*** Dataset content Section Begins ***

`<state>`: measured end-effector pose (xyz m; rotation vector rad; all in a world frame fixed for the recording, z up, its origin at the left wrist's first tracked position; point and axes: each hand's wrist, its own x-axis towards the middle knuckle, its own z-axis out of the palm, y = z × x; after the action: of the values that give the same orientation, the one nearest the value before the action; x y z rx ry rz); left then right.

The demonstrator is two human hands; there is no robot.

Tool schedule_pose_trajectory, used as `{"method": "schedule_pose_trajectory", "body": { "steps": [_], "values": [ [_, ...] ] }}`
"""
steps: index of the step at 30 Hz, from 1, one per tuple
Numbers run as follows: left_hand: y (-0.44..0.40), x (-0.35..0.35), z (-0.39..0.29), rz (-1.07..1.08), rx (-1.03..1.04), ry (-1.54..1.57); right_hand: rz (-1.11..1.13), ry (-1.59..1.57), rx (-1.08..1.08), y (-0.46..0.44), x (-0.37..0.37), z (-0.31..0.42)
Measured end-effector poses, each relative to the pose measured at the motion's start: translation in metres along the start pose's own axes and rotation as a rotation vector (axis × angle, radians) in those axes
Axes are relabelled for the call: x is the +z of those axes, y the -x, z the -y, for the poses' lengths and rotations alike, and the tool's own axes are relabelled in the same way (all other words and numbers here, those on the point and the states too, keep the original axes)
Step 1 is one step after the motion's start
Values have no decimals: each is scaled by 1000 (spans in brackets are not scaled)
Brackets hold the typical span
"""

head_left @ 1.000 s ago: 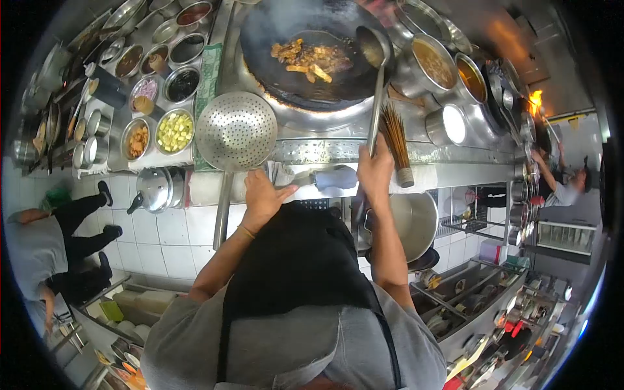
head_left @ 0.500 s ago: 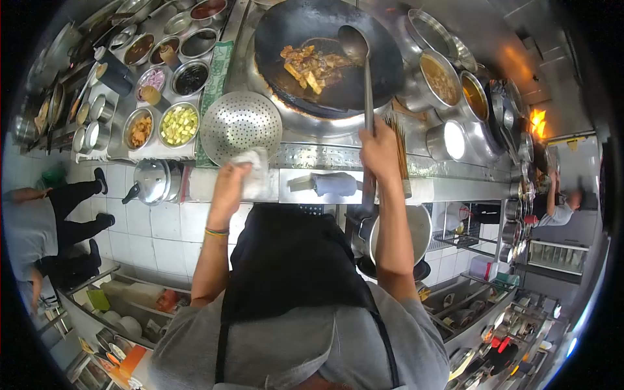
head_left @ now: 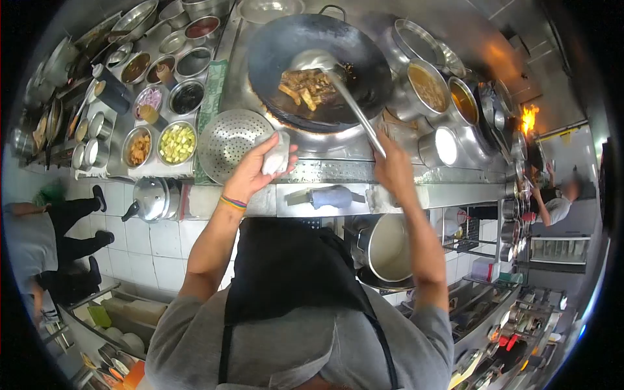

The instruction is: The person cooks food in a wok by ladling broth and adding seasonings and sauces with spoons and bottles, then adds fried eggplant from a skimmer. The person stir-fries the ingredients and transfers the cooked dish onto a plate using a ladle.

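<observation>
My left hand (head_left: 255, 168) holds a folded white cloth (head_left: 277, 155) over the near right edge of the perforated strainer (head_left: 233, 140). In my right hand (head_left: 394, 170) is the handle of a long metal ladle (head_left: 354, 107). The ladle's bowl is inside the black wok (head_left: 364, 68), bottom side up, over the browned food pieces (head_left: 307, 88). The strainer lies on the counter to the left of the wok. A rolled blue-grey cloth (head_left: 333, 197) lies on the counter's front ledge between my hands.
Bowls of diced green food (head_left: 177, 143), orange pieces (head_left: 138, 147) and sauces stand at the left. Pots of liquid (head_left: 428, 88) and a small pot (head_left: 439, 147) stand right of the wok. Flames (head_left: 530, 119) rise far right, near another person (head_left: 559, 203). More people stand far left (head_left: 32, 237).
My left hand has picked up the white cloth and lifted it near the strainer. My right hand has swung the ladle's bowl left, over the food.
</observation>
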<state>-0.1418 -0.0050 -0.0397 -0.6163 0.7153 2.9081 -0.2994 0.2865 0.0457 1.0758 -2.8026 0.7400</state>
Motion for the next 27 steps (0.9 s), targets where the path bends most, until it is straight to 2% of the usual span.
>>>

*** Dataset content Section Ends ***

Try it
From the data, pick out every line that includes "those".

Response to this task
Measured end-effector poses, each relative to the pose measured at the motion's start: translation in metres along the start pose's own axes and rotation as a rotation vector (axis × angle, radians) in those axes
Axes are relabelled for the call: x is the +z of those axes, y the -x, z the -y, for the poses' lengths and rotations alike, and the tool's own axes are relabelled in the same way (all other words and numbers here, those on the point and the states too, keep the original axes)

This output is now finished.